_What you will do_
Set down, exactly as written, the lines from the top of the data to the line that holds "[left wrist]", and omit the pictures.

_Information shown_

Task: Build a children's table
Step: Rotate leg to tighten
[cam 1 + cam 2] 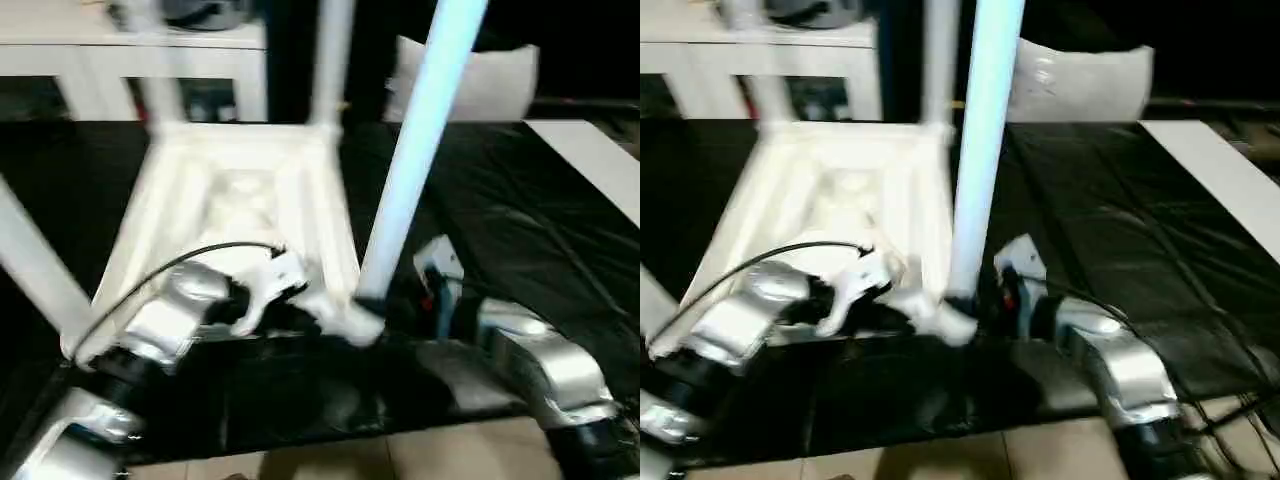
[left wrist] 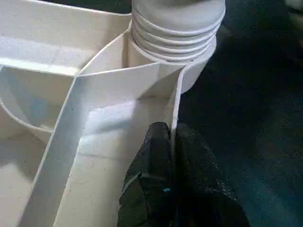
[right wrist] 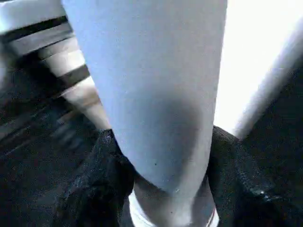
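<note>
- Your left gripper [image 2: 173, 156] is pinched shut on a rib of the upturned table top [image 1: 240, 190], lying on the black cloth [image 1: 520, 230].
- Your right gripper [image 3: 161, 189] clasps the fourth leg [image 1: 415, 150] low, at its corner socket [image 2: 177, 52].
- Risk: a tilted leg may cross-thread or bind.
- The pillow [image 1: 480, 80] and cabinet [image 1: 130, 50] stand behind, well clear.

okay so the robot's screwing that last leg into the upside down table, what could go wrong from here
1. The leg leans in the near corner socket with its threads still exposed; turned at that angle, it may cross-thread or jam.
2. The left gripper pinches only a thin rib of the table top, so the top may slip or rotate.
3. The right gripper holds the leg near its base; the long upper part could sway.
</note>
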Tool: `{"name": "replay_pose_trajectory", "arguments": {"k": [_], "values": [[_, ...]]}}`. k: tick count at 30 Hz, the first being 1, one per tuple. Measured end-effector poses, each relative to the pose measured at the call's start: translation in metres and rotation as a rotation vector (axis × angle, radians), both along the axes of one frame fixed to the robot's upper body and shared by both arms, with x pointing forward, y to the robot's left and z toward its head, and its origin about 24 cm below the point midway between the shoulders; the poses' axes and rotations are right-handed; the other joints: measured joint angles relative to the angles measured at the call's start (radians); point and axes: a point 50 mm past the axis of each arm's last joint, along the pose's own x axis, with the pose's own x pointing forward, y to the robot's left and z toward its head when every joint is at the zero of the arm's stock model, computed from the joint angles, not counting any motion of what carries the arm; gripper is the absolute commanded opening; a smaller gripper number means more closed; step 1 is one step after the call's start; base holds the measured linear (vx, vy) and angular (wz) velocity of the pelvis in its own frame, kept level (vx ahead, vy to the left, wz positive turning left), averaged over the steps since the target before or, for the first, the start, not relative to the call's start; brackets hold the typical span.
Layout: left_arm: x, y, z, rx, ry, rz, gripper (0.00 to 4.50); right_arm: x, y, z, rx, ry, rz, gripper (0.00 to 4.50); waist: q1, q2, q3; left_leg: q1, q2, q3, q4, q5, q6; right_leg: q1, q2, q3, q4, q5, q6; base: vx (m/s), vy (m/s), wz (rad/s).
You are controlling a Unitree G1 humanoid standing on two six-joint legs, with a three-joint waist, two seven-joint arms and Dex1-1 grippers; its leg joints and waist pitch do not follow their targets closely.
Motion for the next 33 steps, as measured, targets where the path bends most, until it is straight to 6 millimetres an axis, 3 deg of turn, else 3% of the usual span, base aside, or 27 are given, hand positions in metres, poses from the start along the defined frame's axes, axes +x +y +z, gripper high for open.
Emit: {"name": "replay_pose_trajectory", "arguments": {"k": [8,10,15,23,31,33], "values": [[0.014,-0.038,0.0,0.006,-0.086,0.248,0.0,0.029,0.025,0.003,-0.029,-0.017,-0.461,1.98,-0.003,0.004,0.001,-0.002,0.004,0.0,-0.005,0.002,-0.004,-0.005,0.004,0.0,-0.002,0.001,0.001,0.0,0.0,0.0],[0.015,-0.042,0.001,0.008,-0.107,0.247,0.0,0.031,0.026,0.004,-0.041,-0.036,-0.501,2.53,0.001,0.008,0.002,-0.003,0.004,0.0,-0.007,0.002,-0.004,-0.005,0.005,0.0,-0.005,0.001,0.002,0.0,0.0,0.0],[0.015,-0.046,0.004,0.004,-0.142,0.206,0.0,0.026,0.025,0.006,0.015,-0.055,-0.549,3.01,0.017,0.015,0.001,-0.015,0.005,0.0,-0.008,0.003,-0.004,-0.016,0.005,0.0,-0.007,0.006,0.01,0.0,0.0,0.0],[0.011,-0.033,0.003,-0.004,-0.151,0.086,0.0,0.004,0.003,0.003,0.017,-0.087,-0.359,3.68,0.036,0.019,0.004,-0.015,0.005,0.001,-0.008,0.005,-0.004,-0.017,0.004,0.0,-0.006,0.008,0.015,0.0,0.0,0.0],[0.001,-0.001,0.003,0.013,-0.149,-0.172,0.0,-0.016,-0.032,0.019,-0.045,-0.14,0.047,4.42,0.07,0.019,0.004,-0.015,0.006,0.001,-0.006,0.007,-0.004,-0.016,0.004,-0.001,-0.005,0.009,0.016,0.0,0.0,0.0],[-0.002,0.006,0.004,0.023,-0.13,-0.234,0.0,-0.02,-0.037,0.022,-0.057,-0.144,0.149,4.42,0.08,0.019,0.004,-0.015,0.006,0.002,-0.005,0.008,-0.003,-0.016,0.003,-0.001,-0.004,0.009,0.016,0.0,0.0,0.0]]}}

_Answer below_
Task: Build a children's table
Step: Rotate leg to tighten
[cam 1 + cam 2] 
[left wrist] 

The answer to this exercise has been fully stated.